Department of Computer Science and Information Engineering, National Cheng Kung University, Tainan, Taiwan.
Sleep Medicine Center, National Cheng Kung University Hospital, College of Medicine, National Cheng Kung University, Tainan, Taiwan.
J Clin Sleep Med. 2024 Feb 1;20(2):271-278. doi: 10.5664/jcsm.10852.
To efficiently improve the scoring competency of scorers with varying levels of experience across regions in Taiwan, we developed a training program with a cloud-based polysomnography scoring platform to evaluate and improve interscorer agreement.
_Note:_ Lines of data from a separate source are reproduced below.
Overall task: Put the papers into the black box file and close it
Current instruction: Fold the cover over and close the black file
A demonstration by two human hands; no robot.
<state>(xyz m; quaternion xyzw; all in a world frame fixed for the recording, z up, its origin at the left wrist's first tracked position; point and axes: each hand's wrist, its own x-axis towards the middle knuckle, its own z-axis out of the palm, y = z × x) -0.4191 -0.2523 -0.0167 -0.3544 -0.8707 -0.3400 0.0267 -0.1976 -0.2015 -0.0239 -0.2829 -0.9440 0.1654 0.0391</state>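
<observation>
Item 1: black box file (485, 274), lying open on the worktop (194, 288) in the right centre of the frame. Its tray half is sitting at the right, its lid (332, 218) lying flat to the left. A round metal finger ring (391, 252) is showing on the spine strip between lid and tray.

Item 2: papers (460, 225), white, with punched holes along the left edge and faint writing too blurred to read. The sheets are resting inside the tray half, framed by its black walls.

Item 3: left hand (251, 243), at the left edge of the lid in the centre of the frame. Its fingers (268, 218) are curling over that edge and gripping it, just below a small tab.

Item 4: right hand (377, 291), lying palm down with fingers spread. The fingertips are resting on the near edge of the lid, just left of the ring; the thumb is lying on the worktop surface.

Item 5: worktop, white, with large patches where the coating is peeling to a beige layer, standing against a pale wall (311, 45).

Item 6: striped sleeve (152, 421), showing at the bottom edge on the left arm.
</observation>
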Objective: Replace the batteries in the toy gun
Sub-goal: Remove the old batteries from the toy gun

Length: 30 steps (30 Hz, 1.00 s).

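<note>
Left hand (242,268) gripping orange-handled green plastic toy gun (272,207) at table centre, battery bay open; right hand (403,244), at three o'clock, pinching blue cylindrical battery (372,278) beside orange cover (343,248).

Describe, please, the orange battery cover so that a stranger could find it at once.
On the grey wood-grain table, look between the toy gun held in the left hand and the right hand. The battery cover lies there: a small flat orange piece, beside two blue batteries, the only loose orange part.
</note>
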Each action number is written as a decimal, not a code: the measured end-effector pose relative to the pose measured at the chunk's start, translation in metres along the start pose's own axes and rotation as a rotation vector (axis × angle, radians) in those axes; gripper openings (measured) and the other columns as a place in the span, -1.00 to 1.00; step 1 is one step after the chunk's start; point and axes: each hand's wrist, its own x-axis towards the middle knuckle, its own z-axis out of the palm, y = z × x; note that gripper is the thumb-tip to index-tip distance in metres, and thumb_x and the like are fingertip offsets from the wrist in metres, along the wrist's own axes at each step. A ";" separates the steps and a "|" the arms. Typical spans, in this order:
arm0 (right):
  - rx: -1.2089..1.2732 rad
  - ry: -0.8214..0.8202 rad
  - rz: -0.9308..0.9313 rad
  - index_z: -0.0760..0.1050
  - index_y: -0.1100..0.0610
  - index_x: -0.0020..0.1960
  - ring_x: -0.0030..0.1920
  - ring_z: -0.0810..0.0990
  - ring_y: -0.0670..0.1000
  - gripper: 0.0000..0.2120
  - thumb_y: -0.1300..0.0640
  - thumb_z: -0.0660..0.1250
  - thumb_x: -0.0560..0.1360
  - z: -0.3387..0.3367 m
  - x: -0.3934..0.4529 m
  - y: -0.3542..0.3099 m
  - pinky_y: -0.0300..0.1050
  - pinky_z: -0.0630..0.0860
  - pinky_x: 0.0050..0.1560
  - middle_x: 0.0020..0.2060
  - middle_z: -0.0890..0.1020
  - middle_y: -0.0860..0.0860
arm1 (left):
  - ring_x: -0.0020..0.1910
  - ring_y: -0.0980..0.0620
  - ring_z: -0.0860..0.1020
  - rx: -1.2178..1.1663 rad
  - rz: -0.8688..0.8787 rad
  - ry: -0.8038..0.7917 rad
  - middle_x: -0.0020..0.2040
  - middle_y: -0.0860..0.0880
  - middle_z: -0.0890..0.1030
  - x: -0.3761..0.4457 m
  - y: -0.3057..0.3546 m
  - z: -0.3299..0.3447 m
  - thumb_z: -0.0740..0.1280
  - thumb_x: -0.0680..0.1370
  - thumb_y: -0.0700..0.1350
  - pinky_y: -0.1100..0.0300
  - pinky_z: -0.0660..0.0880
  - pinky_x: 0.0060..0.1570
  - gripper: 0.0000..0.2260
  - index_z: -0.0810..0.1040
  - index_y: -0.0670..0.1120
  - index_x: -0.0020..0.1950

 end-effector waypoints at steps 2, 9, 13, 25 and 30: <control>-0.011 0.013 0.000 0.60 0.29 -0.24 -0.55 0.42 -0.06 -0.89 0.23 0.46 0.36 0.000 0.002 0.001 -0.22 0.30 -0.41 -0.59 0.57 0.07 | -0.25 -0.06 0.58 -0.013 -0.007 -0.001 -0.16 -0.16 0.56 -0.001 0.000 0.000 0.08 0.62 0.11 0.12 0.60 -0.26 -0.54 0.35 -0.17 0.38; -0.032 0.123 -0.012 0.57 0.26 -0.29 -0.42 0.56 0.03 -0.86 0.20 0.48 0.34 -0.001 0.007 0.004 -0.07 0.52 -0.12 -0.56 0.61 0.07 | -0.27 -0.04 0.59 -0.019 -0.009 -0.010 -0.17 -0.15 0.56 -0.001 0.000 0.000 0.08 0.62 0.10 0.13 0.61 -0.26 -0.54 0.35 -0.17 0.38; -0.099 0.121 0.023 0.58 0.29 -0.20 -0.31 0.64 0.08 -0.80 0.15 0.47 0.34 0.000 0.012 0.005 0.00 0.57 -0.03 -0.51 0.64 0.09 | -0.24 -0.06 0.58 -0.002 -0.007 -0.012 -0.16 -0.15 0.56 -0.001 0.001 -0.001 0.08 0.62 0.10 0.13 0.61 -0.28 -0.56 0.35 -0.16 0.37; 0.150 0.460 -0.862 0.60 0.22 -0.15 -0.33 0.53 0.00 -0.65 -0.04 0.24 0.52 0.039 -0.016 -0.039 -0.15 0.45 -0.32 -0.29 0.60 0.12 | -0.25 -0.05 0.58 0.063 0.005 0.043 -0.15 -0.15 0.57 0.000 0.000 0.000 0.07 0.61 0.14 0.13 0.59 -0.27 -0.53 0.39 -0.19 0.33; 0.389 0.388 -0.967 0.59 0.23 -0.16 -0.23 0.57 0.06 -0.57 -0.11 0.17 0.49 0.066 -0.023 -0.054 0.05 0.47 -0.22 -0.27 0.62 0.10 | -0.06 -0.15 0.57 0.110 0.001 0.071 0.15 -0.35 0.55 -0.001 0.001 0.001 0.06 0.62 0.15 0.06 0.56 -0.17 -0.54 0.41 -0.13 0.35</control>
A total of 70 scorers from 34 sleep centers in Taiwan (job tenure: 0.5-39.0 years) completed a scoring test. All scorers scored a 742-epoch (30 s/epoch) overnight polysomnography recording of a patient with a moderate apnea-hypopnea index. Subsequently, 8 scoring experts delivered 8 interactive online lectures (each lasting 30 minutes). The training program included identifying scoring weaknesses, highlighting the latest scoring rules, and providing physicians' perspectives. Afterward, the scorers completed the second scoring test on the same participant. Changes in agreement from the first to second scoring test were identified. Sleep staging, sleep parameters, and respiratory events were considered for evaluating scoring agreement.
The scorers' agreement in overall sleep stage scoring significantly increased from 74.6 to 82.3% (median score). The proportion of scorers with an agreement of ≥ 80% increased from 20.0% (14/70) to 58.6% (41/70) after the online training program. In addition, the scorers' agreement in overall respiratory-event scoring increased to 88.8% (median score) after training. The scorers with a job tenure of 2.0-4.9 years exhibited the highest level of improvement in overall sleep staging (their median agreement increased from 72.8 to 84.9%; < .001).
Our interactive online training program efficiently targeted the scorers' scoring weaknesses identified in the first scoring test, leading to substantial improvements in scoring proficiency.
Liao Y-S, Wu M-C, Li C-X, Lin W-K, Lin C-Y, Liang S-F. Polysomnography scoring-related training and quantitative assessment for improving interscorer agreement. . 2024;20(2):271-278.
为了有效提高台湾不同地区、不同经验水平评分员的评分能力,我们开发了一个基于云的多导睡眠图评分平台的培训计划,以评估和提高评分员之间的一致性。
来自台湾 34 个睡眠中心的 70 名评分员(工作年限:0.5-39.0 年)完成了评分测试。所有评分员都对一名中度睡眠呼吸暂停低通气指数患者的 742 个时段(30 秒/时段)的整夜多导睡眠图记录进行了评分。随后,8 名评分专家进行了 8 次在线互动讲座(每次持续 30 分钟)。培训计划包括识别评分弱点、强调最新的评分规则,并提供医生的观点。之后,评分员对同一名参与者进行了第二次评分测试。从第一次评分测试到第二次评分测试的一致性变化被确定。评估评分一致性时考虑了睡眠分期、睡眠参数和呼吸事件。
整体睡眠分期评分的评分员一致性从 74.6%显著提高到 82.3%(中位数评分)。在线培训计划后,具有≥80%一致性的评分员比例从 20.0%(14/70)增加到 58.6%(41/70)。此外,培训后,整体呼吸事件评分的评分员一致性提高到 88.8%(中位数评分)。工作年限为 2.0-4.9 年的评分员在整体睡眠分期方面表现出最高水平的提高(他们的中位数一致性从 72.8%提高到 84.9%;<.001)。
我们的互动在线培训计划有效地针对在第一次评分测试中确定的评分员评分弱点,从而大大提高了评分能力。
廖 Y-S,吴 M-C,李 C-X,林 W-K,林 C-Y,梁 S-F。多导睡眠图评分相关培训和定量评估以提高评分者之间的一致性。 2024;20(2):271-278。